Moreover, we have shown above under the laws of this state neither spouse can force a division of the community property except as a collateral issue in a divorce proceeding. That being so the trustee in the bankruptcy proceedings of one of the spouses cannot do so, because such trustee has no better title or right in property than the bankrupt himself. (In re Place, 224 Fed. 778.)

It will be conceded at once that far more protecting guards have been placed by the legislature about the community property of husband and wife than about the interests of tenants in common. Furthermore, that portion of the Bankruptcy Act which we have quoted above was a part of that statute when it was enacted in 1898. Other portions of the act have been amended from time to time. But the passage quoted has been continued down to date. However, as early [7 Cal. App. 2d 583] as 1908 the Supreme Court of Florida held that a trustee in bankruptcy could not maintain a partition proceeding against tenants in common. (Hobbs v. Frazier, 56 Fla. 796 [47 So. 929, 131 Am.St.Rep. 179, 16 Ann. Cas. 558, 20 L.R.A. (N. S.) 105].) In the year 1910 the Supreme Court of Ohio rendered a similar decision. (Lindsay v. Runkle, 82 Ohio St. 325 [92 N.E. 489, 137 Am.St.Rep. 781, 29 L.R.A. (N. S.) 659].) Nevertheless no amendment to the statute has been made enlarging the powers of the trustee in such matters. While the instant case is not a proceeding in partition, it will not be denied that it would have the same general effect.

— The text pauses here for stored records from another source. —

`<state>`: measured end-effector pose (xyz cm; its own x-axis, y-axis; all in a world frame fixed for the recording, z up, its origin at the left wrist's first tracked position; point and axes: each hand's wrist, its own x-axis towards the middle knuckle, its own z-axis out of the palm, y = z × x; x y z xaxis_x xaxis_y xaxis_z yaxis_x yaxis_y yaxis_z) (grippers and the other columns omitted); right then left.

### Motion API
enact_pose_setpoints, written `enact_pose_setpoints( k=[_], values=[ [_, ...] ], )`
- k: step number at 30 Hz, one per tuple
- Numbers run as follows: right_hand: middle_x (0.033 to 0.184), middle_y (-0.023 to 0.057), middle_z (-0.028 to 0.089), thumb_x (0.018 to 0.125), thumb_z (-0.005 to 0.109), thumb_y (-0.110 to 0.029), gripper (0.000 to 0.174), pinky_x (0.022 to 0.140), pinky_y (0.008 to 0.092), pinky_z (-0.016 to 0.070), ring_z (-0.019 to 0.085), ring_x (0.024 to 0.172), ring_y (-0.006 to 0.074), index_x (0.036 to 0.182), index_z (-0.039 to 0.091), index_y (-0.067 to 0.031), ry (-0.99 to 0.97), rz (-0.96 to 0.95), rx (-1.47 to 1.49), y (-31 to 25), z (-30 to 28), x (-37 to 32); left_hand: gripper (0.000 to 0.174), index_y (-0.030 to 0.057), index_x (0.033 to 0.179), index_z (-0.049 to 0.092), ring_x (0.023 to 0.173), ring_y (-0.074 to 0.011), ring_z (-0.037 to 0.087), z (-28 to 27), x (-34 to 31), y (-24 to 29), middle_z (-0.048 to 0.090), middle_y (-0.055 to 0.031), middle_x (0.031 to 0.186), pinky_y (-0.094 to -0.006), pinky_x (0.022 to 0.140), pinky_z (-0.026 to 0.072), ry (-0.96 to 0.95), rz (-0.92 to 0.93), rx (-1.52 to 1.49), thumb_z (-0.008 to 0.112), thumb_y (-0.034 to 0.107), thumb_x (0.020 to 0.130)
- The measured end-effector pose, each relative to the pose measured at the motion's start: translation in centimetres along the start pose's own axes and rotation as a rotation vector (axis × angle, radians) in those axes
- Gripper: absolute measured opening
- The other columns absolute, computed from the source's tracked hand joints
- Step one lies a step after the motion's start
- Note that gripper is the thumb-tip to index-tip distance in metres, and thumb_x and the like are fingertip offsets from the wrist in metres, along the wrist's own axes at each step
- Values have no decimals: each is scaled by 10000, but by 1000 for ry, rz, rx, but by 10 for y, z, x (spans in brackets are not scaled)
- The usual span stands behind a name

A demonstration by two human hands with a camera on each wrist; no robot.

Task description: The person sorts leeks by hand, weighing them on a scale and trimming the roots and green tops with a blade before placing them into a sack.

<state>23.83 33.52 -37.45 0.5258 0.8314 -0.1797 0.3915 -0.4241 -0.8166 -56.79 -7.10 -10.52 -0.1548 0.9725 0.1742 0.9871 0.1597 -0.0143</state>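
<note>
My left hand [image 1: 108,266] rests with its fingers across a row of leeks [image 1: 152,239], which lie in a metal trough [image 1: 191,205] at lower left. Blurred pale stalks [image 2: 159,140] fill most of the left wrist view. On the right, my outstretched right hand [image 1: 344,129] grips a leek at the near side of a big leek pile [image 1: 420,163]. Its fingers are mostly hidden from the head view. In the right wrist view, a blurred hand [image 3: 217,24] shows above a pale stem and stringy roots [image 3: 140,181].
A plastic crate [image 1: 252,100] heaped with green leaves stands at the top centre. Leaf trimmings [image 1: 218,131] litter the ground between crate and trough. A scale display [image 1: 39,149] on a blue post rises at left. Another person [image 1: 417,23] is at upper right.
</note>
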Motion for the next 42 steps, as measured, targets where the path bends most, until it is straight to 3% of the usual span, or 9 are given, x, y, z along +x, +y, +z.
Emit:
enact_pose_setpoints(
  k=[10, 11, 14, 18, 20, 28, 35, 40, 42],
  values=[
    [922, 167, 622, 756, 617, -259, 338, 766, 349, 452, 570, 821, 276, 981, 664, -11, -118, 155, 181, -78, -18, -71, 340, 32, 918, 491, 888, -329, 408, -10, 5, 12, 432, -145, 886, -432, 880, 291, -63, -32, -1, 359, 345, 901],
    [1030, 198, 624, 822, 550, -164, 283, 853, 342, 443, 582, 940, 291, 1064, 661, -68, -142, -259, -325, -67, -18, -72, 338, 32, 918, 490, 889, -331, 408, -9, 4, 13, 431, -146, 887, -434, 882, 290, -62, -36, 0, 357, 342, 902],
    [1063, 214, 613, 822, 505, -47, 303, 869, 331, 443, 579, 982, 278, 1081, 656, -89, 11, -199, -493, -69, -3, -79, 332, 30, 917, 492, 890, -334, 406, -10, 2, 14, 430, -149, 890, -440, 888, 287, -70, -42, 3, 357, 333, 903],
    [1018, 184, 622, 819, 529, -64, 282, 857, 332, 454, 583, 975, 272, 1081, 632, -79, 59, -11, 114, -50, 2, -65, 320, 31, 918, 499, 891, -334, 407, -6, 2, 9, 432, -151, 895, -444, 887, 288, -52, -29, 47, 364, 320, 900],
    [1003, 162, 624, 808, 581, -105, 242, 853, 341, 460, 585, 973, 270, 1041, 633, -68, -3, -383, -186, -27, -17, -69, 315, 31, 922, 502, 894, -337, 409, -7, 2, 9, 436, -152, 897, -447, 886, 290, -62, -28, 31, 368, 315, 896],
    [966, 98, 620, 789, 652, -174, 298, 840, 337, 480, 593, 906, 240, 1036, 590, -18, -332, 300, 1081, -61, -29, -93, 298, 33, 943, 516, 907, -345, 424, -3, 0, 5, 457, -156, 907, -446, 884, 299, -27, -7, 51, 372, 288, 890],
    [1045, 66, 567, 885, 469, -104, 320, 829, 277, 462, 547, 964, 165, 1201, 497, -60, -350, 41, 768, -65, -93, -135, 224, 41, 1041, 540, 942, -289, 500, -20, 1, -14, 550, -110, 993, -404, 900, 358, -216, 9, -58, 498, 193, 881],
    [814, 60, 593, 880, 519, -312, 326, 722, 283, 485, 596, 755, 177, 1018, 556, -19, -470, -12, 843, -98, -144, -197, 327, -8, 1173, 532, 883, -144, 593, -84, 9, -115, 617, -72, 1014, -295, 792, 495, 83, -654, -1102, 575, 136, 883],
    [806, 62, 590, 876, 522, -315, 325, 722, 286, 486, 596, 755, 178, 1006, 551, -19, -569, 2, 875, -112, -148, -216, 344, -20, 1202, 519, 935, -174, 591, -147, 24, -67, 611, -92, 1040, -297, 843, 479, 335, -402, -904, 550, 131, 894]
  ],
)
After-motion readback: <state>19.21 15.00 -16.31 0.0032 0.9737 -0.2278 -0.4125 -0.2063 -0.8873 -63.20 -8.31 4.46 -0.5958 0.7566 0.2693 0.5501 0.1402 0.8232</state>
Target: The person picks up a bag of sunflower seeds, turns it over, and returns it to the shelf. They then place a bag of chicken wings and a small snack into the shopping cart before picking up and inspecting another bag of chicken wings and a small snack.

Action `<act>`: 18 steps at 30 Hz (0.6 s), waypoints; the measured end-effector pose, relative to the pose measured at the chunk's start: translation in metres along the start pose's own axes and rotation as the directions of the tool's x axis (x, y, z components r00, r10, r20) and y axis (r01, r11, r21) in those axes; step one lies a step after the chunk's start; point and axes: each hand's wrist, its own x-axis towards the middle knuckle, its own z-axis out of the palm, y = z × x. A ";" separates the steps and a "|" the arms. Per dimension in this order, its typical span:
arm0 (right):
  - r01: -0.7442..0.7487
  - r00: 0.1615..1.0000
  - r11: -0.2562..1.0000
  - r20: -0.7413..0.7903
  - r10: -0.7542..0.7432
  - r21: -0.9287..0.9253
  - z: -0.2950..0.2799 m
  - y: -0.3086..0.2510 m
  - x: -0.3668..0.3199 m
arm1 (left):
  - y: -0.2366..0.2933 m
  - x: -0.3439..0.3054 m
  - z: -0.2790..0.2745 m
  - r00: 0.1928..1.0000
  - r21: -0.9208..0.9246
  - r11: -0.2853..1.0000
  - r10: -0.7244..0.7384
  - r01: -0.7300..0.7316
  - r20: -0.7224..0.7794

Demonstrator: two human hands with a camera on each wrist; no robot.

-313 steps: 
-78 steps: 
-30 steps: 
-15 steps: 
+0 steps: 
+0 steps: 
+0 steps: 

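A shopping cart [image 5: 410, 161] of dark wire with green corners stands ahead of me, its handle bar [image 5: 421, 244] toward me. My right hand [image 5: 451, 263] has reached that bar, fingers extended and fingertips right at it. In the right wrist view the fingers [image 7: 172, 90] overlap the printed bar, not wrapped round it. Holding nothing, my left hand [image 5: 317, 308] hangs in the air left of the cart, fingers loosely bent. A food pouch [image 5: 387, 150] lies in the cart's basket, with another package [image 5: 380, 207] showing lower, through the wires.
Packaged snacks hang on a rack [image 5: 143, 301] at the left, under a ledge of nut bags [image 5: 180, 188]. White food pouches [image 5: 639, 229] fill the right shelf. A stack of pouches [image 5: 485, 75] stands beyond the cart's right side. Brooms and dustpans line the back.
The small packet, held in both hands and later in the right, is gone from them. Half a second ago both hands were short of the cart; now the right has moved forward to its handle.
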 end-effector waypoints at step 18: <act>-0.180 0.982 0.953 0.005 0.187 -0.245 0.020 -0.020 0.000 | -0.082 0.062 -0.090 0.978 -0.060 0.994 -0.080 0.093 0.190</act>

Under the common law there existed what were known as estates by entireties. (30 C.J. 564.) They exist in several of our sister states. They have many characteristics in common with the estate in California which we call community property. A comparison (30 C.J. 564 and 31 C.J. 79) shows they differ in only a few characteristics--no one of which is important so far as the rights and duties of a trustee in bankruptcy are concerned. However, it has been held that on the bankruptcy of one spouse his or her trustee in bankruptcy takes no title to an estate by the entirety. (7 C.J. 116; In re Berry, 247 Fed. 700, 706; McMullen v. Zabawski, 283 Fed. 552, 556.) "Where the reason is the same, the rule should be the same." (Civil Code, sec. 3511.)

For each of the reasons which we have stated above we think it is clear the plaintiff, Esther Smedberg, as trustee in bankruptcy was not authorized to maintain this action.

The judgment appealed from is affirmed.

Nourse, P. J., and Spence, J., concurred.